• _YOUR GOAL_: Look for the word "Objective" in the entries and copy each line where it appears.
Segment Start: RAW DATA
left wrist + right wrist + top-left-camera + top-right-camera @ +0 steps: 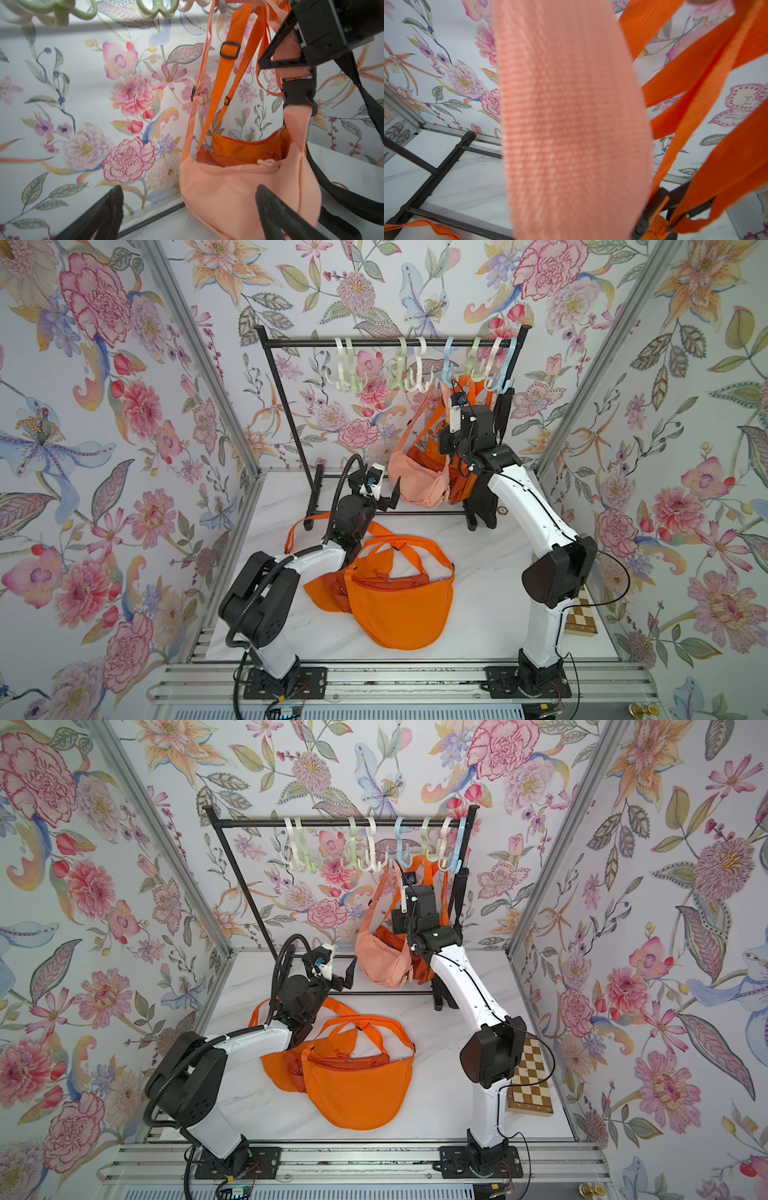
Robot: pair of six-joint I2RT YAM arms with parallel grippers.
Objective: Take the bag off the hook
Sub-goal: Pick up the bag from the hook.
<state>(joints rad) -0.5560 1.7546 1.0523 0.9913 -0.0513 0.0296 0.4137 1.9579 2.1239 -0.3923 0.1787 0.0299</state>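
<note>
The peach bag hangs by its strap from a pale blue hook on the black rack. My right gripper is raised just under the hooks and shut on the peach strap, above its black buckle. That strap fills the right wrist view and hides the jaws there. My left gripper is open, low beside the bag's body, with nothing held between its fingers.
An orange bag and a black bag hang right behind the peach one. Two orange bags lie on the white table by the left arm. A chessboard lies at the right edge. Several bare hooks hang further left.
</note>
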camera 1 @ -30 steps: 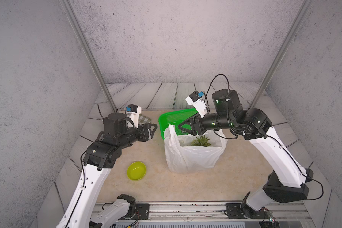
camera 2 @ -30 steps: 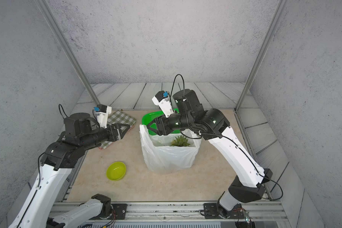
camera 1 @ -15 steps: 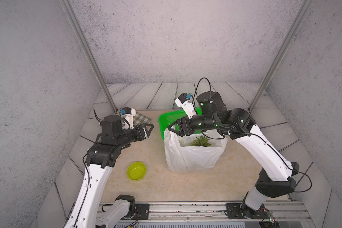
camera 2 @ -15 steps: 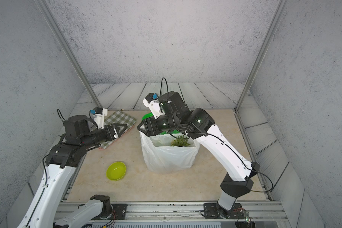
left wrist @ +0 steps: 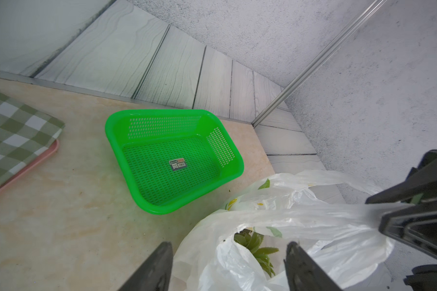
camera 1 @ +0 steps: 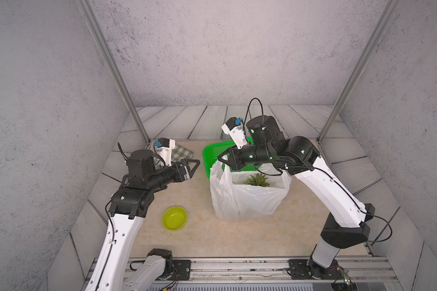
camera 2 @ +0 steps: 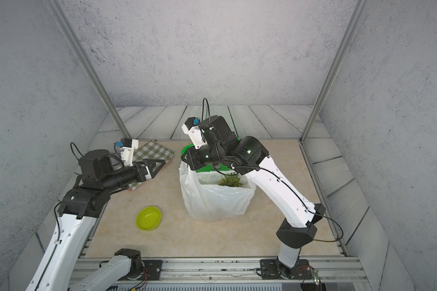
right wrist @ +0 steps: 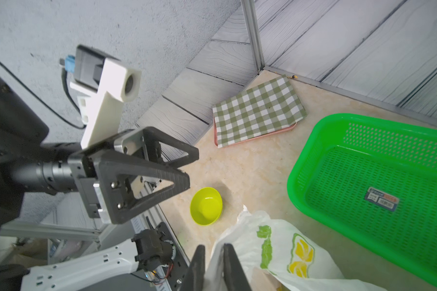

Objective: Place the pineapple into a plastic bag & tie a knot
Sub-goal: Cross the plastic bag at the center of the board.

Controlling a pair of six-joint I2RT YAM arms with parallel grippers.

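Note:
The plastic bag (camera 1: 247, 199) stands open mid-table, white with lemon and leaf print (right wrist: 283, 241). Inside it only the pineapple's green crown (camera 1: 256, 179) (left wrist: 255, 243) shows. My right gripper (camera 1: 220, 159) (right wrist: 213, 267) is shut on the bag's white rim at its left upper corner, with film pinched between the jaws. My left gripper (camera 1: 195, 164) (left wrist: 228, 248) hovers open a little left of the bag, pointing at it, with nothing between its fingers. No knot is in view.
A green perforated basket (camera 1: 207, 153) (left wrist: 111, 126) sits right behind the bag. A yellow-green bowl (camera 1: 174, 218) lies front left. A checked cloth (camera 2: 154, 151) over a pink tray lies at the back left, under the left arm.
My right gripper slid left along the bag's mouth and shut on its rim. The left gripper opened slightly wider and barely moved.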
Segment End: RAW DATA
• _OUTPUT FOR THIS TASK_:
Objective: Take the bag off the hook
Objective: Place the pineapple into a plastic bag & tie a knot

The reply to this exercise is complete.